Povo Kumaruara lança protocolo de consulta e consentimento sobre próprio território e cultura

Os Kumaruara estabeleceram leis e regras, via protocolo, para a conduta em seus territórios, culturas, conhecimentos e saberes (Suellen Kumaruara/Reprodução)

20 de fevereiro de 2023

20:02

Mencius Melo – Da Agência Amazônia

MANAUS – O povo originário Kumaruara lançou, no último dia 11 de fevereiro, o próprio Protocolo de Consulta Prévia, Livre, Informada e Consentida (CPLI). O documento, que tem caráter histórico, foi lançado na Aldeia Suruacá, em Santarém, no Pará, região onde estão concentradas as oito aldeias que compõem a nação Kumaruara. O lançamento contou com representantes da Funai, do Conselho Indigenista Missionário (Cimi), do Instituto Chico Mendes de Conservação da Biodiversidade (ICMBio), do Ministério Público Federal (MPF), integrantes do “Projeto Saúde e Alegria” e representantes do povo Mundukuru, Tupinambá, de quilombos e de pescadores.

Nós, o povo Kumaruara, no exercício da nossa cidadania, construímos este protocolo com vistas a garantir o nosso Direito à Consulta e Consentimento, Prévia, Livre, Informada, de Boa-fé e Culturalmente Adequada (CPLI). Vivemos nas margens do baixo Rio Tapajós e estamos em oito aldeias: Araçazal, Solimões, Vista Alegre do Capixauã, Mapirizinho, Muruary, Suruacá, Novo Carão e Americano.

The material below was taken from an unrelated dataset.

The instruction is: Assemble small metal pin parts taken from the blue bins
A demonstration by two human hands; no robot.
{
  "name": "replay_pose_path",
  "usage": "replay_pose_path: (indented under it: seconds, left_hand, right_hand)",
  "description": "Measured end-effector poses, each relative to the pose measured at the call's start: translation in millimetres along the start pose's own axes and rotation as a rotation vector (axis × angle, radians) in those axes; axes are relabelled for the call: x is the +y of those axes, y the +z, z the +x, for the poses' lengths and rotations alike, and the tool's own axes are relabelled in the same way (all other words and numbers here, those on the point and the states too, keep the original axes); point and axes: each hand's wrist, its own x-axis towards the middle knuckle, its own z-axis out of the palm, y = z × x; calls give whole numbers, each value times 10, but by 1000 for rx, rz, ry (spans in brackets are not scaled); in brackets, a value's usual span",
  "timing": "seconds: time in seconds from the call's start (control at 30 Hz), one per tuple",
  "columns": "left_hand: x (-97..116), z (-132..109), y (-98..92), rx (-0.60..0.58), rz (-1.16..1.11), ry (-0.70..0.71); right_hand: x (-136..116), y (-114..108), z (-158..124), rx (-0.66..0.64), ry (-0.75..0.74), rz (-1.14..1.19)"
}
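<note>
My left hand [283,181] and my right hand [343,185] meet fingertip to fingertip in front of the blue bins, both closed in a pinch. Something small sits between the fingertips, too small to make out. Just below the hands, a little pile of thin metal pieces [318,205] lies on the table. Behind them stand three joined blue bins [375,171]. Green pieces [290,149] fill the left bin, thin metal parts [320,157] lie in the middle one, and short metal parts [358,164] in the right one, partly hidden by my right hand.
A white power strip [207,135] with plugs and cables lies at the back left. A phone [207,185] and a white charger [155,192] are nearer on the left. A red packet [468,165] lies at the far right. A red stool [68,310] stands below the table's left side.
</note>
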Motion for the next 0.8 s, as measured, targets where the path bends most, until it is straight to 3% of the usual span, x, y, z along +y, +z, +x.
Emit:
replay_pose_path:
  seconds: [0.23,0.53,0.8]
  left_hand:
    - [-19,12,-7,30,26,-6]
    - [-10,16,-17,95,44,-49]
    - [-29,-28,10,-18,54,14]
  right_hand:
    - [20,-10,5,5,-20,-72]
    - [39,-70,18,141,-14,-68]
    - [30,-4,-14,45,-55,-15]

Somos um povo indígena guerreiro na luta por justiça étnica, diz o documento.

Na cartilha onde estão contidos as regras do protocolo, explicações são dadas sobre a origem, o conhecimento e a cultura dos Kumaruara (Reprodução/Cimi)

Para o antropólogo Alvatir Carolino, essas iniciativas, cujo objetivo é estabelecer regras para a entrada em territórios e a obtenção de conhecimentos em terras indígenas, tem amparo em lei. “É direito, inclusive, internacional, está na resolução 189 da OIT que diz que qualquer ação, projeto ou intervenções em terras indígenas precisa passar por consulta, e o Brasil sendo signatário da ONU isso tem valor de lei”, destacou Alvatir. No caso específico de protocolos, como os estabelecidos pelos Kumaruara, Alvatir analisou: “Provavelmente, eles criaram seus próprios métodos para o regramento de consultas“, observou.

Consultar

O documento dos Kumaruara estabelece obrigações: “Nós, povos indígenas, precisamos ser consultados de qualquer projeto antes da tomada de decisão por ONGs, pelo poder público e privado, para saber o verdadeiro interesse de projetos que tenham intenção de serem instalados em nosso território, para assegurar sua preservação e garantir a qualidade de vida dos nossos parentes e das futuras gerações...”, alertou o texto.

O protocolo Kumaruara também considera o status dos trabalhos acadêmicos como pesquisas e outras formas de obtenção de conhecimento a partir da cultura Kumaruara. “Devemos ser consultados a respeito de pessoas que chegam em nossas aldeias com interesse em pesquisas e informações sem comunicar nossas lideranças. Caso a pesquisa aconteça, que apresente o material final da pesquisa antes da publicação, para aprovação do território“, estabeleceu o documento.

Nas páginas do protocolo também são informados a língua, que é o ‘Nheegatu’ ou ‘língua-geral’, organizações e forma de divisão dos trabalhos e tarefas (Reprodução/Cimi)

Por fim, o documento indica quem pode auxiliar no processo de consulta: “Os professores, pedagogos das aldeias, antropólogos indígenas e universitários, o Cita, o GCI, o Cimi, o Terra de Direitos, ou representantes que o território Kumaruara possa confiar são quem pode responder e esclarecer as perguntas complexas. Este é o nosso protocolo de consulta e queremos que ele seja respeitado! Assina o povo Kumaruara“, finalizou o protocolo.